# INSTRUCTIONS FOR THE TASK
Repeat the span of the entries below that starts at the line with "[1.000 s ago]" and ends at the line with "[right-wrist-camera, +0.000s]", nothing more. Skip the pictures.
╭─ LISTED ENTRIES
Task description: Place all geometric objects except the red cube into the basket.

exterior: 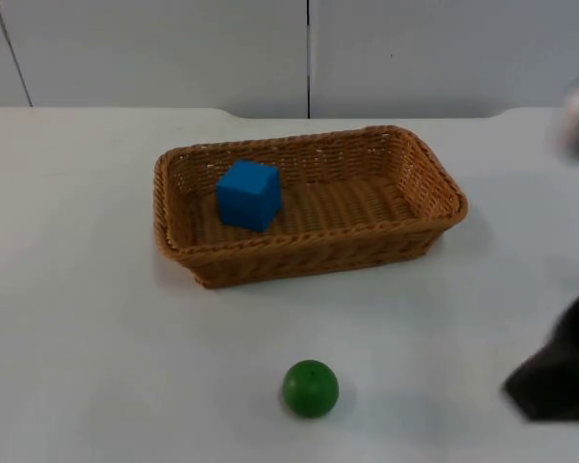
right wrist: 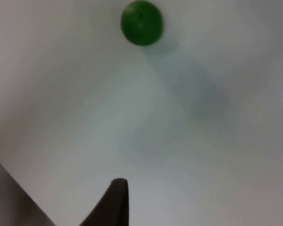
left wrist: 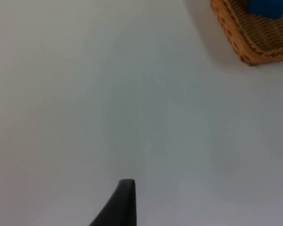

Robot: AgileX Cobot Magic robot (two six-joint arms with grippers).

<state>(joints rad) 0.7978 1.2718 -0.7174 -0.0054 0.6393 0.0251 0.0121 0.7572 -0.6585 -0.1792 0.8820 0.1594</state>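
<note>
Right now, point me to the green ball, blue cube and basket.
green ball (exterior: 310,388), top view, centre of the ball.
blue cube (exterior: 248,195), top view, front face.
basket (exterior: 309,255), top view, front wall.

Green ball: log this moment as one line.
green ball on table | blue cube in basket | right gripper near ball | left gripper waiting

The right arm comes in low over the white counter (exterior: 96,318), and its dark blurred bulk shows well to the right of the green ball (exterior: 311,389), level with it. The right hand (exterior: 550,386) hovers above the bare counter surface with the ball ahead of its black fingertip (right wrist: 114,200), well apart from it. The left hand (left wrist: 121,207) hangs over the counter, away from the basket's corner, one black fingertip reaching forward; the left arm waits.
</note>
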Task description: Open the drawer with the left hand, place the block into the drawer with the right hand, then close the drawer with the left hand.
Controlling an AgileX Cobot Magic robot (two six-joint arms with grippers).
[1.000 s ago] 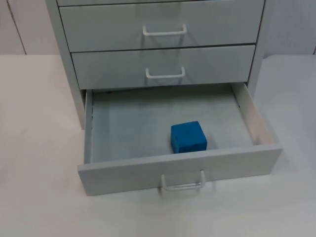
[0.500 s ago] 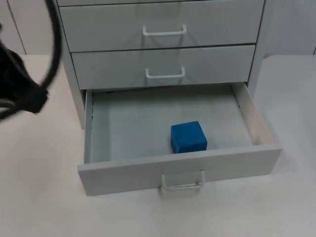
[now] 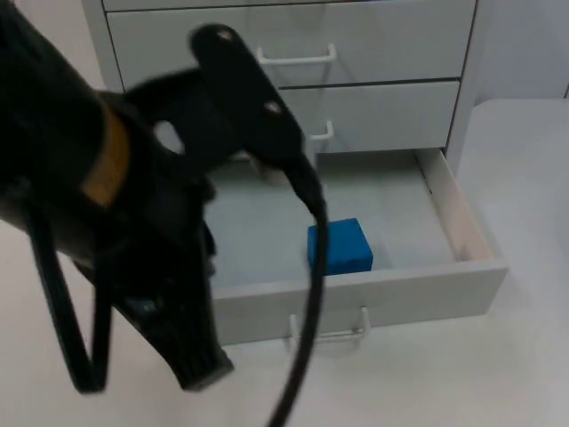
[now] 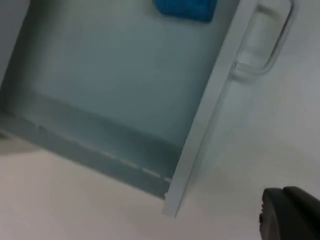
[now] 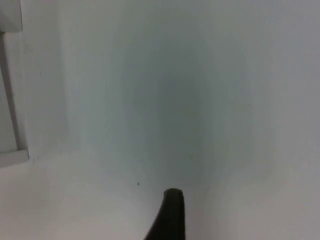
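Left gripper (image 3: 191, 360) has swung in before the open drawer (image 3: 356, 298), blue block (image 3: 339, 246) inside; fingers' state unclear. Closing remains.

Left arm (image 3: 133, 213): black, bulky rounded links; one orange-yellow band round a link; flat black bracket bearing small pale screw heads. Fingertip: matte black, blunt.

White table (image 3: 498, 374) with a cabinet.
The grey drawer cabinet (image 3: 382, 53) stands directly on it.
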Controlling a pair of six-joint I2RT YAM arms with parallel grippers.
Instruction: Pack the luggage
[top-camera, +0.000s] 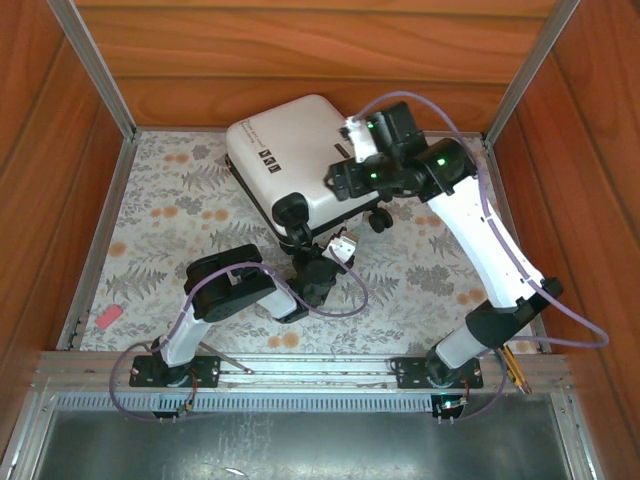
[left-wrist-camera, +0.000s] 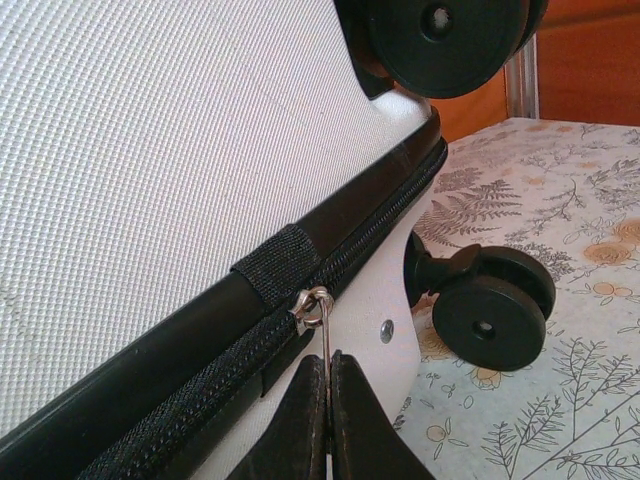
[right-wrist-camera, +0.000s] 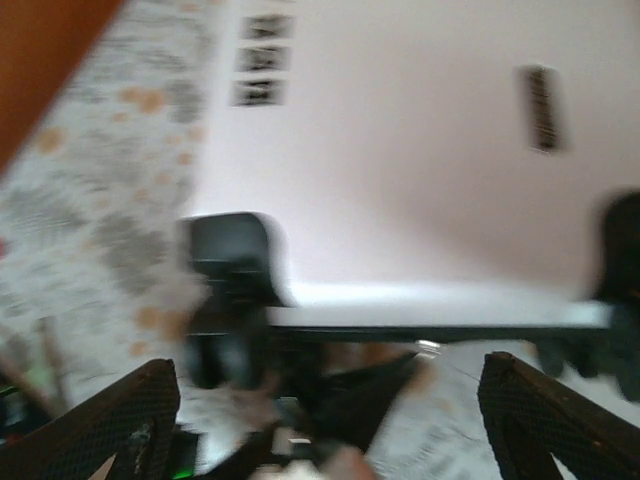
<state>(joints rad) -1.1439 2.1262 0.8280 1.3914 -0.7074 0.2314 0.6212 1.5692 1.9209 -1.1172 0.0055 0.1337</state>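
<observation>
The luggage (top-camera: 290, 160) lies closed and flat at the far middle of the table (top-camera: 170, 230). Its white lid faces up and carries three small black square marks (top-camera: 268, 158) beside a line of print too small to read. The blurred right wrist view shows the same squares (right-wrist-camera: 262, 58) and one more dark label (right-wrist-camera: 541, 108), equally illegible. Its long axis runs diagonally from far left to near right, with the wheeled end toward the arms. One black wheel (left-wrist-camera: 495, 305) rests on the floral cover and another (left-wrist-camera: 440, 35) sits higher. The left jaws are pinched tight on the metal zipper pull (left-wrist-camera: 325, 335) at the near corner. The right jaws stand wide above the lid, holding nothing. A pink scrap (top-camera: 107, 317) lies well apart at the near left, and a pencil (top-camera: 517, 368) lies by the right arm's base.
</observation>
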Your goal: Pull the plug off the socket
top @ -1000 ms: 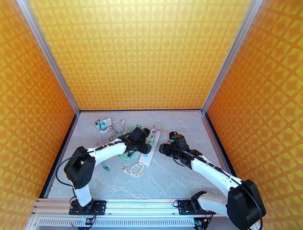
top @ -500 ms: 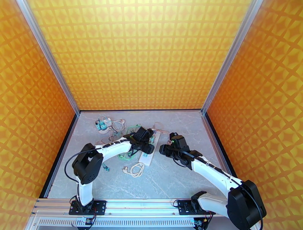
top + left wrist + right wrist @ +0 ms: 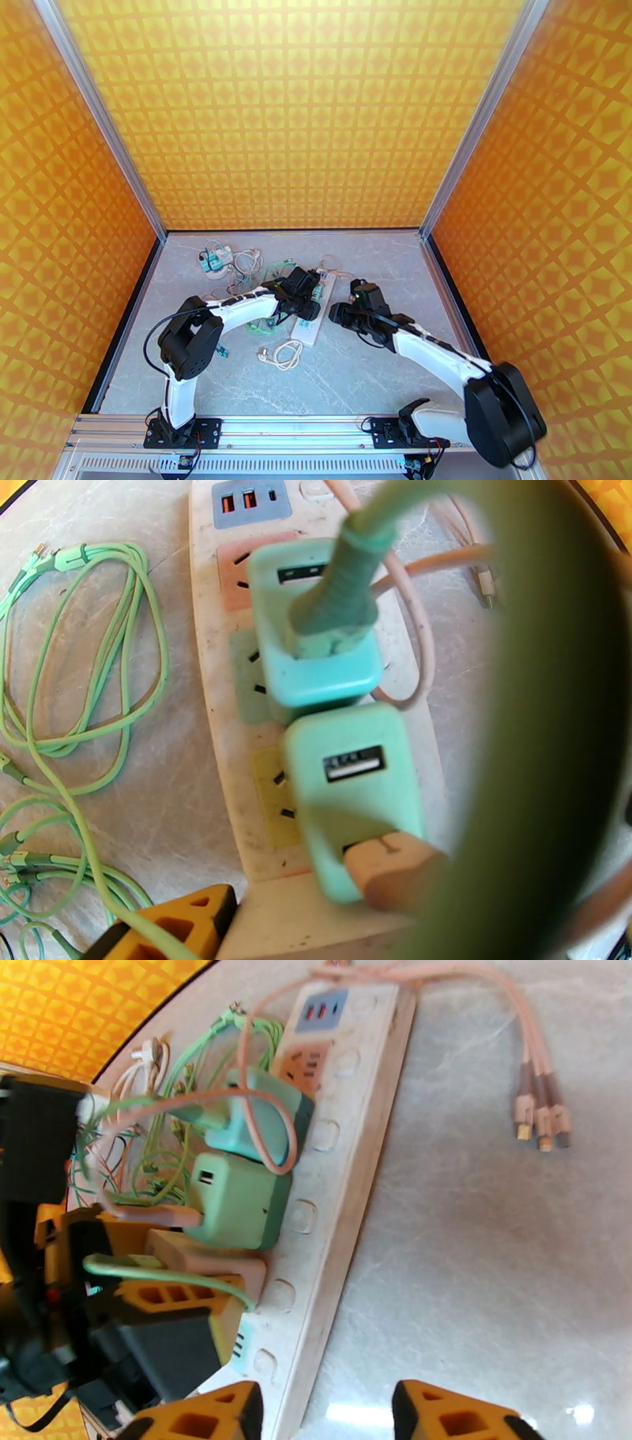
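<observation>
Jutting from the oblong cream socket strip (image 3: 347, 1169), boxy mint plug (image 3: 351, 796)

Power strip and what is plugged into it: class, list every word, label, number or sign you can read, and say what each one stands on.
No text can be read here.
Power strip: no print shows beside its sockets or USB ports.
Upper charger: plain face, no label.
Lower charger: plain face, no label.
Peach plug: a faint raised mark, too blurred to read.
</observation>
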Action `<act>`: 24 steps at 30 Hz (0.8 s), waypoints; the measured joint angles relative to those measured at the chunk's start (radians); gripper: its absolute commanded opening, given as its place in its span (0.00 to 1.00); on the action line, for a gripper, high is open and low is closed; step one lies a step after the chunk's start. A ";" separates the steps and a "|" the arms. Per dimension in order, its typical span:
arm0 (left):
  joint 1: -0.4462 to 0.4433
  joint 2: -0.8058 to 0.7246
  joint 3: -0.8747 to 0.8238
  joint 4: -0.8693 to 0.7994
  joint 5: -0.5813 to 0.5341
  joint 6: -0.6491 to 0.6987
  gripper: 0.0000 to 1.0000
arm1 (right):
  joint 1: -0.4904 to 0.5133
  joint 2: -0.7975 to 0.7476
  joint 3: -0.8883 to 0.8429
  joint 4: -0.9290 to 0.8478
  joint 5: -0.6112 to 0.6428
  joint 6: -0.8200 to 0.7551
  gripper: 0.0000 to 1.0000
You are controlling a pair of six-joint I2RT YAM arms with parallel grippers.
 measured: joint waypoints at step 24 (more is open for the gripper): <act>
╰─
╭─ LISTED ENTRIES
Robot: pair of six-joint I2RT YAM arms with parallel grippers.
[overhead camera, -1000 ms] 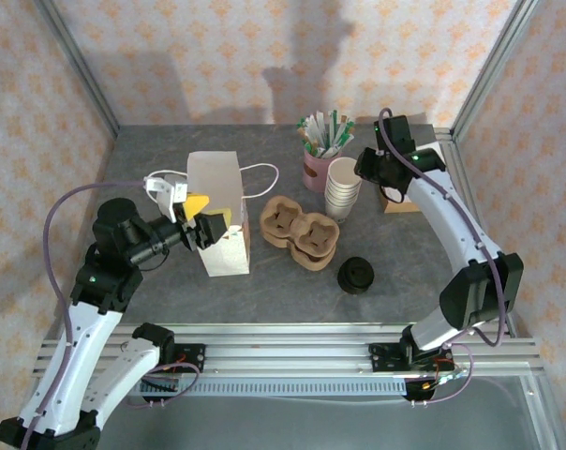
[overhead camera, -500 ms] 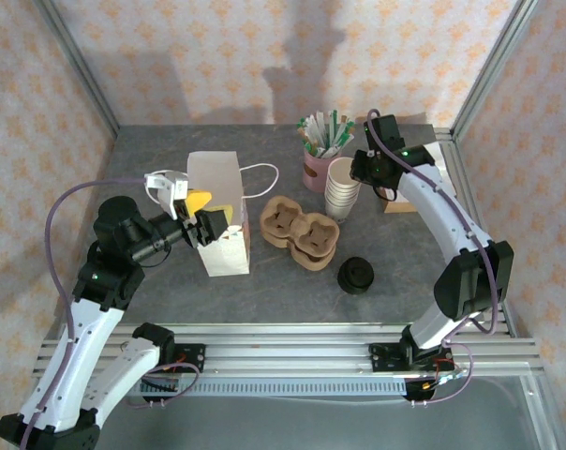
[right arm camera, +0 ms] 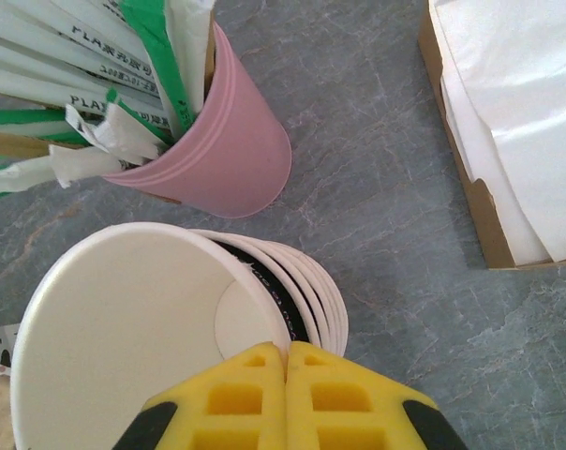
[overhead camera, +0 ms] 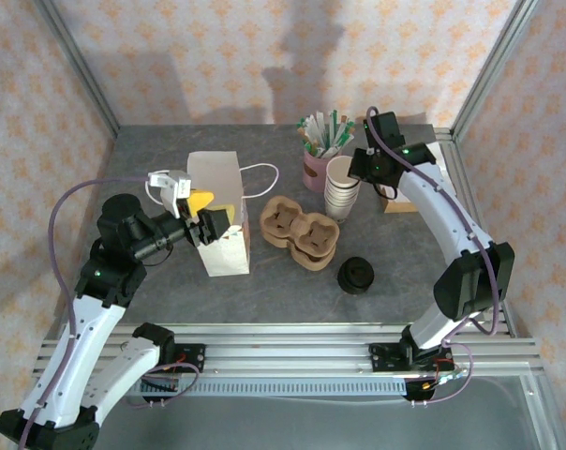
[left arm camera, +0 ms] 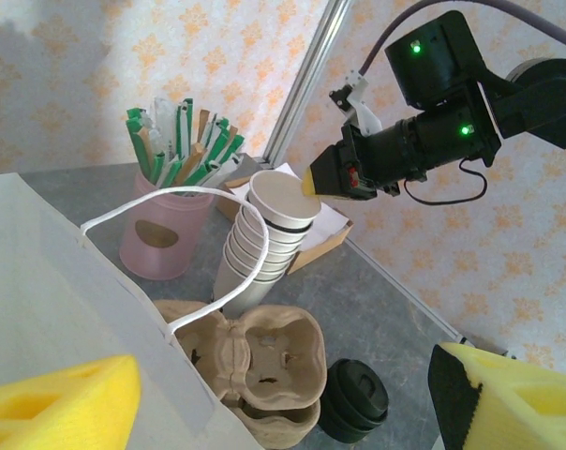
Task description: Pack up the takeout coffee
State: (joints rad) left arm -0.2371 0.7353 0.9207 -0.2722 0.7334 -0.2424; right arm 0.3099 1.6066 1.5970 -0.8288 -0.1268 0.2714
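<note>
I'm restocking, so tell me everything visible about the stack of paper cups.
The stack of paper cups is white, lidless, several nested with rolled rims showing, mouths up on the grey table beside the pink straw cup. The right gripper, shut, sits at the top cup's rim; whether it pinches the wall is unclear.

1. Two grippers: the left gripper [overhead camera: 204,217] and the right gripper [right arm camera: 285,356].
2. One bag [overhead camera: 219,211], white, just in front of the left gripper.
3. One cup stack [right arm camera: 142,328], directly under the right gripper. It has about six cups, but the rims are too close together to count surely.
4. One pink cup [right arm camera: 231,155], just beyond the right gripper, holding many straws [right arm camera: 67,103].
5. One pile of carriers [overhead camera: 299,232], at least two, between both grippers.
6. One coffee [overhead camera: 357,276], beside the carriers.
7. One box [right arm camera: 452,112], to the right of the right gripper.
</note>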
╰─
# RESULT OF THE EXERCISE
[1.000 s ago] 
[0.500 s ago] 
[now] 
[now] 
[now] 
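Left gripper (image 3: 191, 360) has swung in before the open drawer (image 3: 356, 298), blue block (image 3: 339, 246) inside; fingers' state unclear. Closing remains.

Left arm (image 3: 133, 213): black, bulky rounded links; one orange-yellow band round a link; flat black bracket bearing small pale screw heads. Fingertip: matte black, blunt.

White table (image 3: 498, 374) with a cabinet.
The grey drawer cabinet (image 3: 382, 53) stands directly on it.
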Controlling a pair of six-joint I2RT YAM arms with parallel grippers.
Instruction: Pack the luggage
[top-camera, +0.000s] 
[left-wrist-camera, +0.000s] 
[right-wrist-camera, +0.000s] 

Work on this exercise is done.